▶ **DATA SHOWN**:
● ● ●

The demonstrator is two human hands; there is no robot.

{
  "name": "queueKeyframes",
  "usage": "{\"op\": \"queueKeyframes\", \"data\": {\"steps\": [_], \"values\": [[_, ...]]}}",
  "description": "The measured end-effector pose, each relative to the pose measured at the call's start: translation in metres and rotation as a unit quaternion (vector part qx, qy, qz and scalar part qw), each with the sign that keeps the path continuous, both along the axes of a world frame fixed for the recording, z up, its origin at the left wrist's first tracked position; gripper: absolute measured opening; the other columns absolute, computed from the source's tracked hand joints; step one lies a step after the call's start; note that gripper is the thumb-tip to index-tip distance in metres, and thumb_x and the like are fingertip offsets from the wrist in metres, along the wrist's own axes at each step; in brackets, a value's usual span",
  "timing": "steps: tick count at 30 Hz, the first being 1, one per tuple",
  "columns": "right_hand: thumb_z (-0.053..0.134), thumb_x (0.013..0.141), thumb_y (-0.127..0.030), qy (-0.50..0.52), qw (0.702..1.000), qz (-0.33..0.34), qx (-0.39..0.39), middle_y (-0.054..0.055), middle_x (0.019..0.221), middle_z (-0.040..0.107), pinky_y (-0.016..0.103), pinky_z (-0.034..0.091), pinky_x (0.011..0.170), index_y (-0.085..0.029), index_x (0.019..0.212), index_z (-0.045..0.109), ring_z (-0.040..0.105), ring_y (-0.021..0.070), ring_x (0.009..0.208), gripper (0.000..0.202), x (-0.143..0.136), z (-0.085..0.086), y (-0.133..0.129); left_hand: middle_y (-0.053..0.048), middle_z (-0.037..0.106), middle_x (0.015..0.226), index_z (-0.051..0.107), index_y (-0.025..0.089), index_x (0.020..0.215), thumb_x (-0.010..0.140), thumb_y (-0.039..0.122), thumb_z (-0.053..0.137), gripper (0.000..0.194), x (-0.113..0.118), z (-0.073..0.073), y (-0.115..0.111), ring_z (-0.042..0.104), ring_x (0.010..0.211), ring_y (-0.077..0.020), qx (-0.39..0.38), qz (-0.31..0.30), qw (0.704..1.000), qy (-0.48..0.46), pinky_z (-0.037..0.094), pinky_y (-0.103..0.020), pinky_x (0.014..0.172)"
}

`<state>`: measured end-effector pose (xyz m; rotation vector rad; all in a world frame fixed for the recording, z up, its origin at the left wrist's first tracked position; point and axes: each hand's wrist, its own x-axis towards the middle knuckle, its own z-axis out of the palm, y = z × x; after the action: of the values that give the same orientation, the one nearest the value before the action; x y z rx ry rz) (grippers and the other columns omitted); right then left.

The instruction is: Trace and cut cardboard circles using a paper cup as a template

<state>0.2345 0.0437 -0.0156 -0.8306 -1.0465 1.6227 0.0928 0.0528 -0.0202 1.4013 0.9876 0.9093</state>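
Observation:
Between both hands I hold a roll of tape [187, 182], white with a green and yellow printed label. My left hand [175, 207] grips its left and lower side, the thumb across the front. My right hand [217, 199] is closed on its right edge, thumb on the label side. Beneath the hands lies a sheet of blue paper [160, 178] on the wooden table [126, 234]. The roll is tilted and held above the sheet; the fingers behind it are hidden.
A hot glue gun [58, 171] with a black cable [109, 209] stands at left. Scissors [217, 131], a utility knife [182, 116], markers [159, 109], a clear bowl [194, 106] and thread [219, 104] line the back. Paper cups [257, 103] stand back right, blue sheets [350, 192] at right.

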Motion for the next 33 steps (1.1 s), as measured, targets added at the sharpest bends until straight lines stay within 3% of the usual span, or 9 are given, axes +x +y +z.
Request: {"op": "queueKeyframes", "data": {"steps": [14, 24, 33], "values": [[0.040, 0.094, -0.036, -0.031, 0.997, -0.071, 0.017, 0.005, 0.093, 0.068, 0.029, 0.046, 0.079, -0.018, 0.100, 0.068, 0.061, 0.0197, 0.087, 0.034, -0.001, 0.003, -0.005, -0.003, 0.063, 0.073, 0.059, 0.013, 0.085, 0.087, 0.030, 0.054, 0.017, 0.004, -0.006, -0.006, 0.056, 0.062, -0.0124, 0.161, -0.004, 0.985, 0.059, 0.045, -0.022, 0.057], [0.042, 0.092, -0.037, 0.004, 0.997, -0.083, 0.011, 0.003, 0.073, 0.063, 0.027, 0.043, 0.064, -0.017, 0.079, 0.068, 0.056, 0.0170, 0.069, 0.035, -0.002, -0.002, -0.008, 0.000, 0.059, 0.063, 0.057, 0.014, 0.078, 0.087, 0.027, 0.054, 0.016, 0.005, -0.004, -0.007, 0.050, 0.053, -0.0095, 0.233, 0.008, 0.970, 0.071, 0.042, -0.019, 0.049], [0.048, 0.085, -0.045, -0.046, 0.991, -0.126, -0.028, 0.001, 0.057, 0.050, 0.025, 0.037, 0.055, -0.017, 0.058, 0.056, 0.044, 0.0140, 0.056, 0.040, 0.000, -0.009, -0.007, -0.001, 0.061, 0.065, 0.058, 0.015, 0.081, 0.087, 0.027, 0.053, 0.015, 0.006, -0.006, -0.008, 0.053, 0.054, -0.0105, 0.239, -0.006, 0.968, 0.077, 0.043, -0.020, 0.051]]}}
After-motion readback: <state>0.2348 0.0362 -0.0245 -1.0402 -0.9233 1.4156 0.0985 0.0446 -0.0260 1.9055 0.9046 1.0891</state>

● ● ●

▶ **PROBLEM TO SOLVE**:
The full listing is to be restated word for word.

▶ **YOUR SOLUTION**:
The demonstrator is two human hands; there is no robot.

{
  "name": "queueKeyframes",
  "usage": "{\"op\": \"queueKeyframes\", \"data\": {\"steps\": [_], \"values\": [[_, ...]]}}",
  "description": "The measured end-effector pose, each relative to the pose measured at the call's start: translation in metres and rotation as a unit quaternion (vector part qx, qy, qz and scalar part qw), each with the sign that keeps the path continuous, both along the axes of a world frame fixed for the recording, z up, its origin at the left wrist's first tracked position; gripper: absolute measured opening; the other columns absolute, computed from the source's tracked hand joints; step one lies a step after the call's start; note that gripper is the thumb-tip to index-tip distance in metres, and thumb_x and the like are fingertip offsets from the wrist in metres, along the wrist's own axes at each step; in brackets, a value's usual span",
  "timing": "steps: tick count at 30 Hz, the first being 1, one per tuple",
  "columns": "right_hand: thumb_z (-0.053..0.134), thumb_x (0.013..0.141), thumb_y (-0.127..0.030), qy (-0.50..0.52), qw (0.702..1.000), qz (-0.33..0.34), qx (-0.39..0.39), middle_y (-0.054..0.055), middle_x (0.019..0.221), middle_z (-0.040..0.107), pinky_y (-0.016..0.103), pinky_z (-0.034..0.091), pinky_x (0.011..0.170), index_y (-0.085..0.029), index_x (0.019..0.212), index_z (-0.045..0.109), ring_z (-0.040..0.105), ring_y (-0.021..0.070), ring_x (0.009..0.208), gripper (0.000..0.202), x (-0.143..0.136), z (-0.085..0.086), y (-0.133..0.129); left_hand: middle_y (-0.053..0.048), middle_z (-0.037..0.106), middle_x (0.015..0.226), index_z (-0.051..0.107), index_y (-0.025..0.089), index_x (0.020..0.215), thumb_x (-0.010..0.140), thumb_y (-0.039..0.122), thumb_z (-0.053..0.137), gripper (0.000..0.194), x (-0.113..0.118), z (-0.073..0.073), y (-0.115..0.111), ring_z (-0.042..0.104), ring_x (0.010..0.211), ring_y (-0.077..0.020), qx (-0.39..0.38), qz (-0.31..0.30), qw (0.704..1.000), qy (-0.48..0.46), pinky_z (-0.037..0.094), pinky_y (-0.103..0.020), pinky_x (0.014..0.172)"
}

`<state>`: measured end-effector pose (xyz m; rotation vector rad; all in a world frame fixed for the recording, z up, its origin at the left wrist's first tracked position; point and axes: each hand's wrist, its own x-axis towards the middle knuckle, its own z-axis out of the palm, y = z × x; after the action: of the values that give the same orientation, the one nearest the value before the action; x y z rx ry rz) (grippers and the other columns omitted); right then left.

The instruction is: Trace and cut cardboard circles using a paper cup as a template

<state>0.2345 0.0437 -0.0156 -0.8306 -1.0465 1.6227 0.0928 0.0528 -0.0202 1.4013 0.9876 0.9093</state>
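Observation:
Between both hands I hold a roll of tape [187, 182], white with a green and yellow printed label. My left hand [175, 207] grips its left and lower side, the thumb across the front. My right hand [217, 199] is closed on its right edge, thumb on the label side. Beneath the hands lies a sheet of blue paper [160, 178] on the wooden table [126, 234]. The roll is tilted and held above the sheet; the fingers behind it are hidden.
A hot glue gun [58, 171] with a black cable [109, 209] stands at left. Scissors [217, 131], a utility knife [182, 116], markers [159, 109], a clear bowl [194, 106] and thread [219, 104] line the back. Paper cups [257, 103] stand back right, blue sheets [350, 192] at right.
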
Motion for the next 33 steps (1.1 s), as measured, targets added at the sharpest bends until straight lines stay within 3% of the usual span, or 9 are given, axes +x +y +z.
Request: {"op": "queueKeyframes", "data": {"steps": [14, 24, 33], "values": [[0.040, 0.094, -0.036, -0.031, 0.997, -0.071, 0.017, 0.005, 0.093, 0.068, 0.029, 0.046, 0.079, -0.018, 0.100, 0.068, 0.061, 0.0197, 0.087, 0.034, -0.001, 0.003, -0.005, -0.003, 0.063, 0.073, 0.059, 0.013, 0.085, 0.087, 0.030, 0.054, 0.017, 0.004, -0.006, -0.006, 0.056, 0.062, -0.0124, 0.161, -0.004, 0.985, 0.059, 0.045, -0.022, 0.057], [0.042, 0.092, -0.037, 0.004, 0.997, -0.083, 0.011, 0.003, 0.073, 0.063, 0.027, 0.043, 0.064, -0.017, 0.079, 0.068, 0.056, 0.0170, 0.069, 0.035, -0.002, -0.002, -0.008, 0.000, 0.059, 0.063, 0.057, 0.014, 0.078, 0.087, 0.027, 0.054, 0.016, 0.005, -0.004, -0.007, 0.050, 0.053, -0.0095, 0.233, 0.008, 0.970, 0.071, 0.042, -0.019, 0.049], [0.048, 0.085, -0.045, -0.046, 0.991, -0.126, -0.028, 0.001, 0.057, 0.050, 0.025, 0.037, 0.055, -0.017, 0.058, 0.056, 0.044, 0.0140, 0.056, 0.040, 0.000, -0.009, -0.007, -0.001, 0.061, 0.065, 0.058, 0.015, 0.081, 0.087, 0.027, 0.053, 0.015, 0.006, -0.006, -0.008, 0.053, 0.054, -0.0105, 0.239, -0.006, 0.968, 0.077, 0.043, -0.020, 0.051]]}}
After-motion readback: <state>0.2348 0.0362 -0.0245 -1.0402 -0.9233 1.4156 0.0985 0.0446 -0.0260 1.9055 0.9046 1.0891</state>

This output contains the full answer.